**ASSIGNMENT:** Write out the full listing exactly.

**DATASET EXTRACT:**
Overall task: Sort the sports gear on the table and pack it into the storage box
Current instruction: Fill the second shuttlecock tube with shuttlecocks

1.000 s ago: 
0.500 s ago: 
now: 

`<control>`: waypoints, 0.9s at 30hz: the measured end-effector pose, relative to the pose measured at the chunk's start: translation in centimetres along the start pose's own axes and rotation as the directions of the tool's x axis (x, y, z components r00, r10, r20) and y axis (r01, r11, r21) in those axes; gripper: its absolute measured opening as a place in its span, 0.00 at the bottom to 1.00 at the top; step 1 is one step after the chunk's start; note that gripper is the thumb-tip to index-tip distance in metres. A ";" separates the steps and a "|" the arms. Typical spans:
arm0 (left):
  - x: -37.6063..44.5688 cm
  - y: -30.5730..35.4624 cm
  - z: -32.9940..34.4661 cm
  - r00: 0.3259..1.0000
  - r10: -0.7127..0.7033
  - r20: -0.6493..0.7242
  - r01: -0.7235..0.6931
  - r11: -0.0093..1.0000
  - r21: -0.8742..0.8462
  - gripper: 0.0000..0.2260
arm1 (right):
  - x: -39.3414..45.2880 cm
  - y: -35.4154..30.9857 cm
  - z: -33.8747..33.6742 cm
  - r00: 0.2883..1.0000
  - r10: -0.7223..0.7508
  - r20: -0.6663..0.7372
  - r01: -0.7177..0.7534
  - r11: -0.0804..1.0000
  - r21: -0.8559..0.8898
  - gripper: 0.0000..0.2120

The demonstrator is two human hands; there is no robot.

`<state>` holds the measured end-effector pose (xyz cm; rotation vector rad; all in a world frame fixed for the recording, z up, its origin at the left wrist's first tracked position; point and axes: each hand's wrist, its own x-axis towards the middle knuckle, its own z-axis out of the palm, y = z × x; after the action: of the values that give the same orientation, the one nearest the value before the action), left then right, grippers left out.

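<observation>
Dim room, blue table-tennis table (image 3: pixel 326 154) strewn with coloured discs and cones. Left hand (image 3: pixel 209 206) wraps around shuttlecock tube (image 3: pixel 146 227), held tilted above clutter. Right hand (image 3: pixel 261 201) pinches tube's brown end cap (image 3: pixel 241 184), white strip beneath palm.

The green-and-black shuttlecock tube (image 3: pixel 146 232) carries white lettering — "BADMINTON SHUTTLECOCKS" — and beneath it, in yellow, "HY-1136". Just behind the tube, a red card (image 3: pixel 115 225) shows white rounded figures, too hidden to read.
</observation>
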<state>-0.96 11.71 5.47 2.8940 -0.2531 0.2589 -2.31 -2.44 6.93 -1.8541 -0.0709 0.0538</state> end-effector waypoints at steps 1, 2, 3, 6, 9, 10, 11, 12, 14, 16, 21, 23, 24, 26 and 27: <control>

**ANSWER AREA:**
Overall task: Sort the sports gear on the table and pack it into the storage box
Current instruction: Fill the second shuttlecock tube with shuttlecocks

1.000 s ago: 
0.500 s ago: 
now: 

`<control>`: waypoints, 0.9s at 30hz: the measured end-effector pose, relative to the pose measured at the chunk's start: translation in centimetres along the start pose's own axes and rotation as the directions of the tool's x axis (x, y, z components r00, r10, r20) and y axis (r01, r11, r21) in those axes; gripper: its absolute measured opening as a place in its span, 0.00 at the bottom to 1.00 at the top; step 1 is one step after the chunk's start; note that gripper is the thumb-tip to index-tip distance in metres. A ";" separates the steps and a "|" the arms. Typical spans:
arm0 (left):
  - x: -37.6063..44.5688 cm
  - y: -30.5730..35.4624 cm
  - z: -32.9940..34.4661 cm
  - r00: 0.3259..1.0000
  - r10: -0.7127..0.7033
  - r20: -0.6493..0.7242
  - r01: -0.7235..0.6931
  - r11: -0.0093..1.0000
  - r21: -0.8742..0.8462
  - gripper: 0.0000..0.2260
arm1 (right):
  - x: -39.3414..45.2880 cm
  - y: -35.4154..30.9857 cm
  - z: -33.8747..33.6742 cm
  - r00: 0.2883..1.0000
  - r10: -0.7223..0.7508
  - r20: -0.6663..0.7372
  - r01: -0.7177..0.7534
  - r11: -0.0804..1.0000
  - r21: -0.8559..0.8898
  - gripper: 0.0000..0.2120

The demonstrator is two human hands; there is no robot.

`<state>` holds the measured end-effector pose (xyz cm; rotation vector rad; all in a world frame fixed for the recording, z up, its origin at the left wrist's first tracked position; point and axes: each hand's wrist, its own x-axis towards the middle knuckle, its own z-axis out of the palm, y = z × x; after the action: of the values that give the same orientation, the one nearest the value before the action), left then right, grippers left out.

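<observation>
Dim room, blue table-tennis table (image 3: pixel 326 154) strewn with coloured discs and cones. Left hand (image 3: pixel 209 206) wraps around shuttlecock tube (image 3: pixel 146 227), held tilted above clutter. Right hand (image 3: pixel 261 201) pinches tube's brown end cap (image 3: pixel 241 184), white strip beneath palm.

The green-and-black shuttlecock tube (image 3: pixel 146 232) carries white lettering — "BADMINTON SHUTTLECOCKS" — and beneath it, in yellow, "HY-1136". Just behind the tube, a red card (image 3: pixel 115 225) shows white rounded figures, too hidden to read.
</observation>
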<state>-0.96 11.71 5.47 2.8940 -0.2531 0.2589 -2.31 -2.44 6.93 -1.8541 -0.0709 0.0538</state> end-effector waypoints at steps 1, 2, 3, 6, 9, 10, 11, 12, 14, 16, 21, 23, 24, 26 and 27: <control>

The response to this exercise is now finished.